This operation allows the successful treatment of posterolateral disc herniation without requiring a complete facetectomy or stabilization procedures.

The lack of landmarks makes orientation during this procedure more challenging. It is essential to frequently verify the anatomy using fluoroscopy and/or navigation.

A good understanding of preoperative imaging is crucial for orientation during surgery.

Different approaches have been described to identify the exiting nerve root and disc fragment. By following the bony landmarks, first of the cranial level transverse process to the pars interarticularis and then further to the inferior wall of the cranial pedicle, the approach detailed below provides a reliable identification of the exiting nerve root early in the procedure.

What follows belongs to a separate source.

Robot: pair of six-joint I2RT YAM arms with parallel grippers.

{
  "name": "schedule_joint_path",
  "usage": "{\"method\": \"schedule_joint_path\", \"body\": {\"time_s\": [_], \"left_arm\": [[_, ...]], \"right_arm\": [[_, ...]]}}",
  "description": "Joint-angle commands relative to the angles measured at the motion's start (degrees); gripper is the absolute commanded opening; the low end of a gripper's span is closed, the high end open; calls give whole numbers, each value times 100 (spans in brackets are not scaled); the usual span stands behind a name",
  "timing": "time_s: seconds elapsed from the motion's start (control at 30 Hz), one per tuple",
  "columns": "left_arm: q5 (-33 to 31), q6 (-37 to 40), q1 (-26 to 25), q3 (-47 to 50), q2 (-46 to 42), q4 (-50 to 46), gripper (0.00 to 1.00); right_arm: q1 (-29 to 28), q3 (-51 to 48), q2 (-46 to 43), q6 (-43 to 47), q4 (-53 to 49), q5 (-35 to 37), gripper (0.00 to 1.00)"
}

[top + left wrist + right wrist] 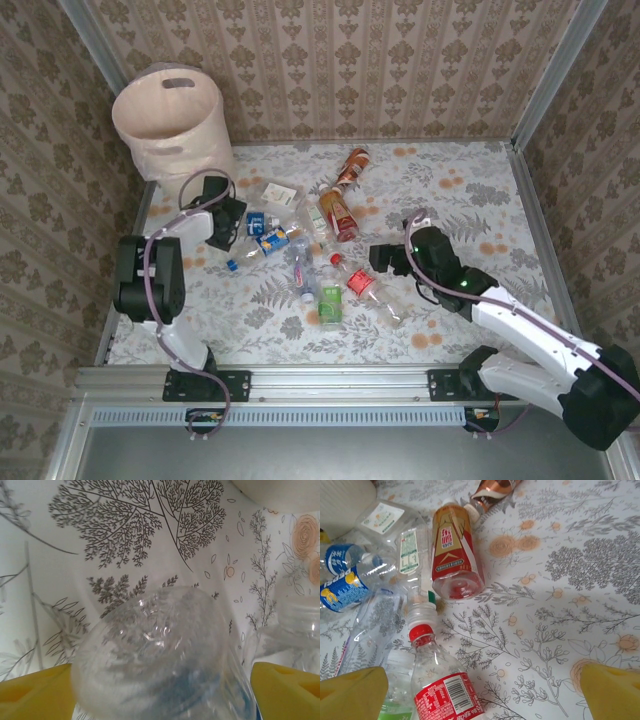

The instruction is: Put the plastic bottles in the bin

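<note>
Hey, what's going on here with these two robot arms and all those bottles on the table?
The two arms are meant to move the plastic bottles off the table and into the bin in the far left corner. The left gripper has its fingers either side of a clear bottle at the pile's left edge; whether it grips it yet is unclear. The right gripper hangs open beside a red-labelled bottle. The other bottles lie scattered mid-table.

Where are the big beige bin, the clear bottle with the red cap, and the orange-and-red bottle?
big round beige plastic bin [200,140]: top camera, on its front wall.
clear plastic bottle with red cap [447,692]: right wrist camera, on its red label.
orange-and-red plastic bottle [451,547]: right wrist camera, on its label.
</note>
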State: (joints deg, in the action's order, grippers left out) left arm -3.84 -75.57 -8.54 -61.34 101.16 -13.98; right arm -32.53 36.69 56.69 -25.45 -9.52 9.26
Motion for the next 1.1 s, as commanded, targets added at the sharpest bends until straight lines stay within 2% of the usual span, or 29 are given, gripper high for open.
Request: {"method": "schedule_joint_path", "body": {"time_s": [0.0,0.23,0.4,0.6,0.77,1.07], "left_arm": [[-41,-469,10,-203,290,380,87],[-168,-694,-4,35,469,923,74],[-489,-461,-22,329,222,1380,64],[-469,-75,-25,557,32,1957,56],[-427,566,-49,704,-257,2224,54],[-943,2010,-236,902,-1325,2285,54]], "right_arm": [[-16,-51,-196,123,-258,276,100],[-16,-60,-298,80,-354,296,100],[-12,-65,-291,101,-273,313,100],[-16,-95,-250,119,-91,271,100],[-16,-179,-252,129,126,234,100],[-16,-188,-117,224,477,236,100]]}}
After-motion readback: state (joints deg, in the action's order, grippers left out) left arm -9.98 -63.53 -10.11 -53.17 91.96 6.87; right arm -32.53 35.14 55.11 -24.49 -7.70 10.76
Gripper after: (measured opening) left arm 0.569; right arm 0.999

A posterolateral disc herniation

2. Preoperative planning

Before performing this surgery, carefully examine preoperative MRI and/or CT and X-rays to confirm that the pathology can be successfully treated through the extraforaminal approach.

This procedure is best suited to address extraforaminal (outside the foramen) soft disc (“fresh” disc) prolapse, causing compression of the exiting nerve root in patients who have failed appropriate nonoperative management.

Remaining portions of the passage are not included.